_YOUR TASK_:
Please repeat every entry that follows, keeping each one exactly the same.

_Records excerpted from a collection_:
━━━━━━

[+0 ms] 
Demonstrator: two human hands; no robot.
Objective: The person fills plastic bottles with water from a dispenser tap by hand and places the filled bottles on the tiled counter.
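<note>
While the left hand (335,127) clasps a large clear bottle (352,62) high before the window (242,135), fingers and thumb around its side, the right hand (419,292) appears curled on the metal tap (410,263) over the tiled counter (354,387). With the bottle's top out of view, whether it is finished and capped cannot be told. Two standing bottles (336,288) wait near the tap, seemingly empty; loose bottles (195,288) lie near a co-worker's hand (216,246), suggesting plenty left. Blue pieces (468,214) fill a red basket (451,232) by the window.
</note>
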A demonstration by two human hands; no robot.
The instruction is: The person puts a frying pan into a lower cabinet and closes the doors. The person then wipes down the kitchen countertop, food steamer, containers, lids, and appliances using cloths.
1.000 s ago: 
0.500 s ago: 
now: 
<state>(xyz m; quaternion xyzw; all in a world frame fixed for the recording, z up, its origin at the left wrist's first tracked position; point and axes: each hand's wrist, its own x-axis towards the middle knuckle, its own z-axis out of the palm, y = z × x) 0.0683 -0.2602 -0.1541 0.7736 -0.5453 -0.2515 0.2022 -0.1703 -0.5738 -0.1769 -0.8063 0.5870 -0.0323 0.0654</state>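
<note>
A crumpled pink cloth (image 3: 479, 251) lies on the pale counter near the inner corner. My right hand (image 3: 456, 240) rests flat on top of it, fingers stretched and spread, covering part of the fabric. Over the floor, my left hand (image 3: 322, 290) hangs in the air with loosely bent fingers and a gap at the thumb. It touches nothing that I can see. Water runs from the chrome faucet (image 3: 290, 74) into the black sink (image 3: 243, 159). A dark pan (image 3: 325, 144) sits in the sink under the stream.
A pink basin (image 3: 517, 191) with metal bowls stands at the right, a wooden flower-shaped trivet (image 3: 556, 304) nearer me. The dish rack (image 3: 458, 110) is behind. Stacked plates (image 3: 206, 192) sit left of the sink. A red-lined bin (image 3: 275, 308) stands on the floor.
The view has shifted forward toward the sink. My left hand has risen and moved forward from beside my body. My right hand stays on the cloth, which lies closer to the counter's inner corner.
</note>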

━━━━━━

_RESULT OF THIS TASK_:
[+0 ms] 
Demonstrator: two human hands; no robot.
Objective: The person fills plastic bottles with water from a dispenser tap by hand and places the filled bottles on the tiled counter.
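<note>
While the left hand (335,127) clasps a large clear bottle (352,62) high before the window (242,135), fingers and thumb around its side, the right hand (419,292) appears curled on the metal tap (410,263) over the tiled counter (354,387). With the bottle's top out of view, whether it is finished and capped cannot be told. Two standing bottles (336,288) wait near the tap, seemingly empty; loose bottles (195,288) lie near a co-worker's hand (216,246), suggesting plenty left. Blue pieces (468,214) fill a red basket (451,232) by the window.
</note>
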A demonstration by two human hands; no robot.
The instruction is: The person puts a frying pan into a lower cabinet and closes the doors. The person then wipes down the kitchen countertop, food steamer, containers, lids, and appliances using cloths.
1.000 s ago: 
0.500 s ago: 
now: 
<state>(xyz m; quaternion xyzw; all in a world frame fixed for the recording, z up, its origin at the left wrist's first tracked position; point and axes: each hand's wrist, its own x-axis towards the middle knuckle, its own z-axis out of the palm, y = z × x) 0.0683 -0.2602 -0.1541 0.7736 -0.5453 -0.2515 0.2022 -0.1703 -0.5738 -0.1769 -0.8063 0.5870 -0.0323 0.0654</state>
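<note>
A crumpled pink cloth (image 3: 479, 251) lies on the pale counter near the inner corner. My right hand (image 3: 456, 240) rests flat on top of it, fingers stretched and spread, covering part of the fabric. Over the floor, my left hand (image 3: 322, 290) hangs in the air with loosely bent fingers and a gap at the thumb. It touches nothing that I can see. Water runs from the chrome faucet (image 3: 290, 74) into the black sink (image 3: 243, 159). A dark pan (image 3: 325, 144) sits in the sink under the stream.
A pink basin (image 3: 517, 191) with metal bowls stands at the right, a wooden flower-shaped trivet (image 3: 556, 304) nearer me. The dish rack (image 3: 458, 110) is behind. Stacked plates (image 3: 206, 192) sit left of the sink. A red-lined bin (image 3: 275, 308) stands on the floor.
The view has shifted forward toward the sink. My left hand has risen and moved forward from beside my body. My right hand stays on the cloth, which lies closer to the counter's inner corner.
</note>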

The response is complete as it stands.